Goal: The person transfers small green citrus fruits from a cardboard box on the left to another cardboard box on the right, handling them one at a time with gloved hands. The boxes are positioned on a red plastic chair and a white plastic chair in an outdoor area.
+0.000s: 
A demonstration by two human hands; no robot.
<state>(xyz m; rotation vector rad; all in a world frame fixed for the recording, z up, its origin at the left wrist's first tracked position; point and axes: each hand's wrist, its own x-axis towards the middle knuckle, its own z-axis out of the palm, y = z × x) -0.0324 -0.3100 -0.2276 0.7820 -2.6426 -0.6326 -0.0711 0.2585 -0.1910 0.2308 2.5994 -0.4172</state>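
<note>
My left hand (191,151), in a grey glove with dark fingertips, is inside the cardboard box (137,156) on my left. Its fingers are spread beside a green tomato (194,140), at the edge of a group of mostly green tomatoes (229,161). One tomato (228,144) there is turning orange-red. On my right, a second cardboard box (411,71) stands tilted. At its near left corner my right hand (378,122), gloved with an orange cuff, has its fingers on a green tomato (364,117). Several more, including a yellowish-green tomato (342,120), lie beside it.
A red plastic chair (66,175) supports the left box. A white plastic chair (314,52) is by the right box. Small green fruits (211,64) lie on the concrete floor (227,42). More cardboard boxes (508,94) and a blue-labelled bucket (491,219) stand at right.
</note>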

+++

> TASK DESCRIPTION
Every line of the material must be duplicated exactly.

> YOUR RESPONSE
Goal: The person transfers small green citrus fruits from a cardboard box on the left to another cardboard box on the right, handling them one at a time with gloved hands. The boxes are positioned on a red plastic chair and a white plastic chair in an outdoor area.
+0.000s: 
A demonstration by two human hands; no robot.
<state>(xyz m; rotation vector rad; all in a world frame fixed for the recording, z up, its origin at the left wrist's first tracked position; point and axes: each hand's wrist, its own x-axis towards the middle knuckle, its own z-axis out of the palm, y = z × x) -0.0324 -0.3100 -0.2276 0.7820 -2.6426 -0.6326 -0.0711 0.2585 -0.1910 0.2308 2.5994 -0.4172</state>
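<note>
My left hand (191,151), in a grey glove with dark fingertips, is inside the cardboard box (137,156) on my left. Its fingers are spread beside a green tomato (194,140), at the edge of a group of mostly green tomatoes (229,161). One tomato (228,144) there is turning orange-red. On my right, a second cardboard box (411,71) stands tilted. At its near left corner my right hand (378,122), gloved with an orange cuff, has its fingers on a green tomato (364,117). Several more, including a yellowish-green tomato (342,120), lie beside it.
A red plastic chair (66,175) supports the left box. A white plastic chair (314,52) is by the right box. Small green fruits (211,64) lie on the concrete floor (227,42). More cardboard boxes (508,94) and a blue-labelled bucket (491,219) stand at right.
</note>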

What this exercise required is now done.